Transcriptional Reprogramming of Legume Genomes: Perspective and Challenges Associated With Single-Cell and Single Cell-Type Approaches During Nodule Development

Transcriptomic approaches revealed thousands of genes differentially or specifically expressed during nodulation, a biological process resulting from the symbiosis between leguminous plant roots and rhizobia, atmospheric nitrogen-fixing symbiotic bacteria. Ultimately, nodulation will lead to the development of a new root organ, the nodule. Through functional genomic studies, plant transcriptomes have been used by scientists to reveal plant genes potentially controlling nodulation. However, it is important to acknowledge that the physiology, transcriptomic programs, and biochemical properties of the plant cells involved in nodulation are continuously regulated. They also differ between the different cell-types composing the nodules. To generate a more accurate picture of the transcriptome, epigenome, proteome, and metabolome of the cells infected by rhizobia and cells composing the nodule, there is a need to implement plant single-cell and single cell-types strategies and methods. Accessing such information would allow a better understanding of the infection of plant cells by rhizobia and will help understanding the complex interactions existing between rhizobia and the plant cells. In this mini-review, we are reporting the current knowledge on legume nodulation gained by plant scientists at the level of single cell-types, and provide perspectives on single cell/single cell-type approaches when applied to legume nodulation.

Introduction

Nodulation is a complex biological process which occurs between the root system of plants (i.e., legumes and the genus Parasponia of the Ulmaceae family) and rhizobia, soil bacteria capable to fix and assimilate the atmospheric dinitrogen. The establishment of nitrogen-fixing nodules requires two developmental programs, one leading to the formation of infection threads (plant-made structures through which rhizobia grow to reach the developing nodule) and one leading to nodule morphogenesis. Several molecular, physiological and cellular aspects of this biological interaction were characterized during the past two decades. For instance, the root and bacterial exudates used to initiate the recognition between the two partners are now well-characterized [e.g., plants flavonoids and iso-flavonoids (Phillips et al., 1994), bacterial nodulation factor (Nod factor) (Lerouge et al., 1990), and polysaccharides (Fraysse et al., 2003)]. More specifically, Nod factors are lipo-chitooligosaccharides whose synthesis is stimulated upon recognition of plant flavonoids by rhizobial NodD proteins (Oldroyd and Downie, 2008). Several functional genomic studies revealed the role of plant genes in controlling the perception then infection of the legume root hair cells and nodule cells by rhizobia (Oldroyd, 2013). Notably, the nodulation signaling pathway, a conserved gene regulatory pathway between legume species which is induced upon recognition of the Nod factor by Nod factor receptors, was characterized across several legume species (Oldroyd, 2013). In addition to these functional genomic studies, the development of microarrays followed by the emergence of high-throughput sequencing technologies led researchers to better characterize the overall response of the legume transcriptome to rhizobia inoculation and infection. For instance, these transcriptomic analyses were conducted to reveal the early responses of the legume root hair cells to rhizobia inoculation as well as the transcriptomic changes occurring during nodule development [see below for a more detailed description of these studies (Colebatch et al., 2002, 2004; Barnett et al., 2004; El Yahyaoui et al., 2004; Kouchi et al., 2004; Lee et al., 2004; Asamizu et al., 2005; Starker et al., 2006; Benedito et al., 2008; Brechenmacher et al., 2008; Hogslund et al., 2009; Libault et al., 2009; Afonso-Grunz et al., 2014; Roux et al., 2014; Kant et al., 2016; Peng et al., 2017; Yuan et al., 2017)].
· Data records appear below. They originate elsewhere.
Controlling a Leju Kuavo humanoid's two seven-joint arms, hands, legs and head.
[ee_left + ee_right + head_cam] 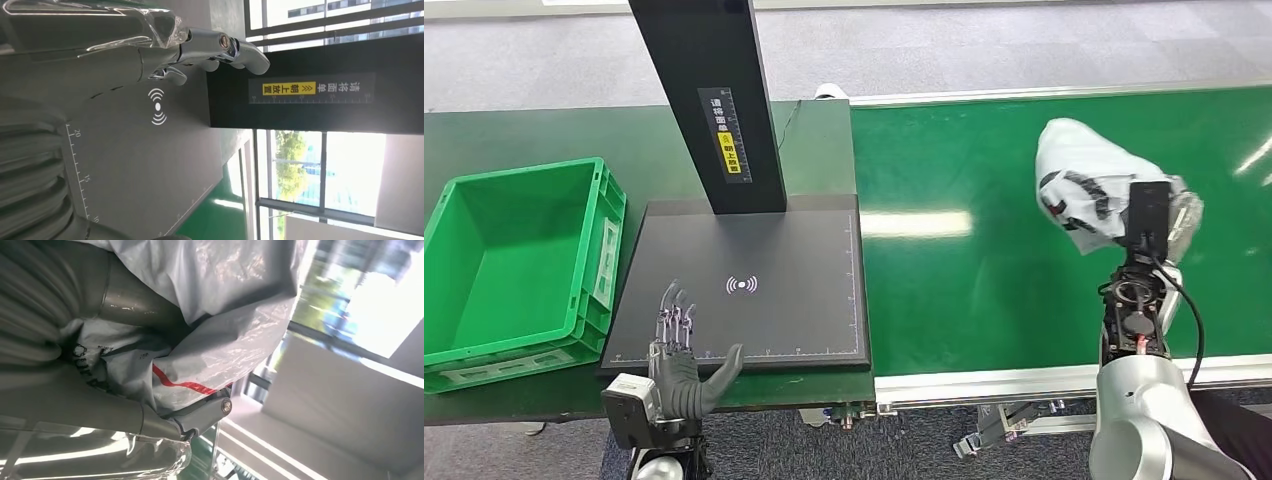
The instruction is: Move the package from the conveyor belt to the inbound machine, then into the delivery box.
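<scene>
The package (pixel 1086 192), a white plastic mailer bag with black and red print, is in the grip of the right robot hand (pixel 1164 215) over the green conveyor belt (pixel 984 270), at the right side of the scene. In the head view the bag bulges out to the left and far side of that hand, whose wrist camera block hides most of the fingers. Whether the bag is clear of the belt or touching it cannot be told.

The right wrist view shows what the head view hides: the right robot hand (pixel 150 405) is clamped on the package (pixel 220 320), with the crumpled film squeezed between the thick grey thumb above and a finger below, and a red stripe of print lying just at the finger.

The left robot hand (pixel 679 355) hovers at the near left edge of the inbound machine (pixel 754 300), a black scanning plate with a white wireless symbol at its middle and a dark post rising from its far edge. Its fingers are stretched out and apart, holding nothing. The left wrist view shows the same left robot hand (pixel 150 55) with straight fingers reaching over the plate toward the post, and the ruler marks along the plate's edge.

The delivery box (pixel 514 270), a green crate, stands on the dark green tabletop (pixel 524 135) just left of the machine.
</scene>
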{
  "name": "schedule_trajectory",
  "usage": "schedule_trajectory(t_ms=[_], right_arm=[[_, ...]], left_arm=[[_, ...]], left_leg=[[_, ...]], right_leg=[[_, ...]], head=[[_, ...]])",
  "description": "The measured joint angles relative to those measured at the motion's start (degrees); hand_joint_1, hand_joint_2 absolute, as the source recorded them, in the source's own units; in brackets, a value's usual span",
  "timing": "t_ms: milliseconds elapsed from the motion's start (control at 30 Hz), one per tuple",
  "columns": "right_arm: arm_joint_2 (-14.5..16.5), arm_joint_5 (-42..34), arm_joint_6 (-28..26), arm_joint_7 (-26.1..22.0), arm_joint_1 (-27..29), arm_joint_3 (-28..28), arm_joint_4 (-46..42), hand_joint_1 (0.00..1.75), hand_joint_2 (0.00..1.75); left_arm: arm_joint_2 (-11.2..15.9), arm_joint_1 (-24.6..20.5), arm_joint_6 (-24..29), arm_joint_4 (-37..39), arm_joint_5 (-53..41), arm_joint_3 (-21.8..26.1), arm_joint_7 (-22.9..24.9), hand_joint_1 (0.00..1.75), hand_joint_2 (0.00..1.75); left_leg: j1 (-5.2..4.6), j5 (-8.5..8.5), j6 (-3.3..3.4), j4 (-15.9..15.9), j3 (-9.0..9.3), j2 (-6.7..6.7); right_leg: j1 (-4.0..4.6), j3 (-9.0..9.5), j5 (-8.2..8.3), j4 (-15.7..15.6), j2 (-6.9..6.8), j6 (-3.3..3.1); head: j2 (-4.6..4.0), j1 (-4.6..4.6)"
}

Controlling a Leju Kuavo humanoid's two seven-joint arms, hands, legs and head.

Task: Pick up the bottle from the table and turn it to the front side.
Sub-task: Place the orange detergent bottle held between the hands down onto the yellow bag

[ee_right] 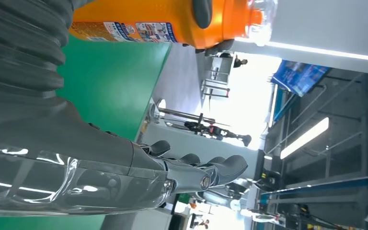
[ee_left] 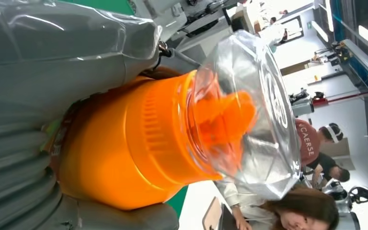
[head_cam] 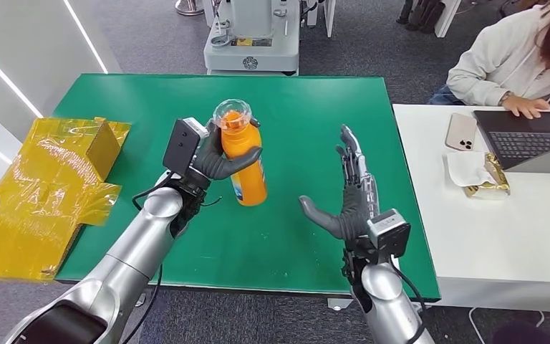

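Green tabletop (head_cam: 293,236) spreads under both our arms, set on grey carpet, with a white desk (head_cam: 501,236) butted against its right side. Nearest us on the right, our right hand (head_cam: 349,201) hovers over the green surface with palm turned inward, fingers (ee_right: 220,168) straight and apart, thumb stuck out toward the middle, holding nothing. Just beyond and to the left, our left hand (head_cam: 218,159) grips the orange bottle (head_cam: 243,161) around its upper body, dark fingers and thumb wrapped across the front; the bottle stands roughly upright with a slight lean, and we cannot tell whether its base touches the table or is just off it. Left wrist view shows a clear domed cap (ee_left: 249,115) over an orange spout and ribbed orange collar. Right wrist view catches a printed label (ee_right: 134,31) on the bottle's lower body. Bottle and right hand are well apart. Off the table's left edge lies a crumpled yellow foil-wrapped box (head_cam: 50,186). On the white desk sit a phone (head_cam: 461,131), a white napkin on a gold wrapper (head_cam: 480,172), and an open laptop (head_cam: 530,136) with a person (head_cam: 505,61) in a light hoodie at it. Farther back, past the green table, stands a grey-white machine base (head_cam: 252,36).
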Motion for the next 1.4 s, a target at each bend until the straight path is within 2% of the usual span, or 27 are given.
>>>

While these studies allowed the identification of numerous differentially expressed genes, opening avenues for new functional analyses, the cellular complexity of the samples used to establish these transcriptomic resources remains a difficulty to accurately understand the response of plant cells to rhizobia inoculation and infection. For instance, only root hair cells localized in one specific zone of the root, the “susceptible zone” of the root system, are potentially infected. Similarly, only a subset of the nodule cells is infected by rhizobia upon endocytosis and formation of the symbiosome, a plant cell compartment containing the symbiotic bacteria. To overcome the problem associated with sample heterogeneity, researchers implemented strategies to isolate specific cell-types before applying the collection of high-throughput sequencing methodologies such as microarray hybridization and RNA-sequencing technology. Such strategy successfully revealed the activation and repression of transcriptomic programs in response to rhizobia inoculation and infection. In this mini-review, we are discussing the outcome of these analyses, their limitation, and opportunities to develop new strategies to better capture the dynamic changes of the legume transcriptome during the various stages of the nodulation process.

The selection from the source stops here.